Exercise data:
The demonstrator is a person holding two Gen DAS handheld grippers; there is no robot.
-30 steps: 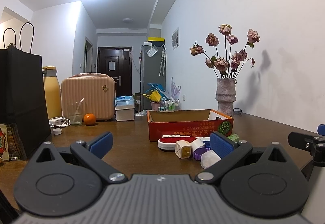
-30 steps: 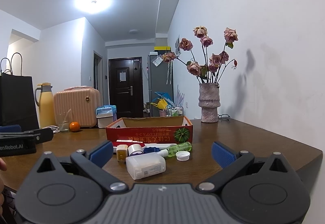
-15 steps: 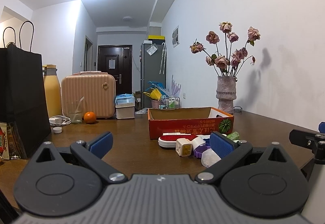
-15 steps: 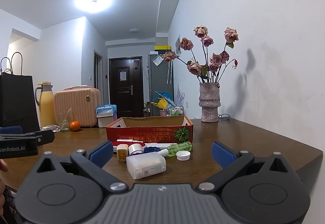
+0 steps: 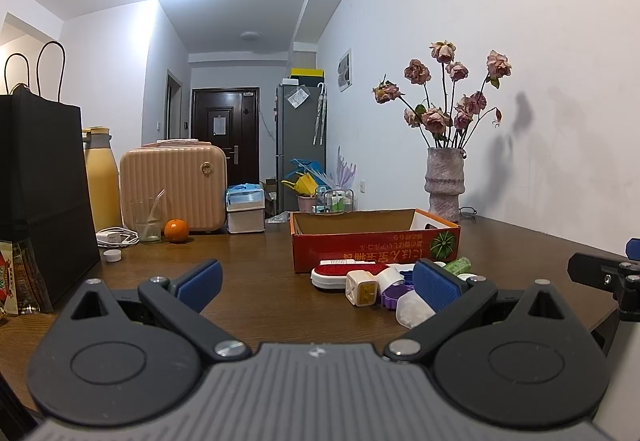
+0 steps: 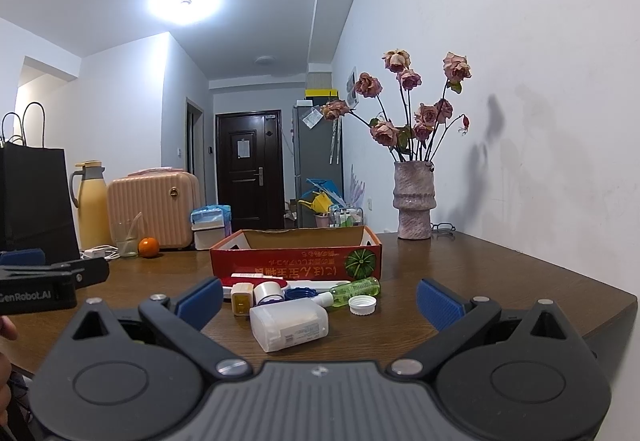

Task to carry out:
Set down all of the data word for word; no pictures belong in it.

Result of the exercise:
The demonstrator is a person holding two Gen DAS handheld grippers; there is no robot.
-30 steps: 
-30 steps: 
-15 steps: 
-15 steps: 
+0 steps: 
+0 steps: 

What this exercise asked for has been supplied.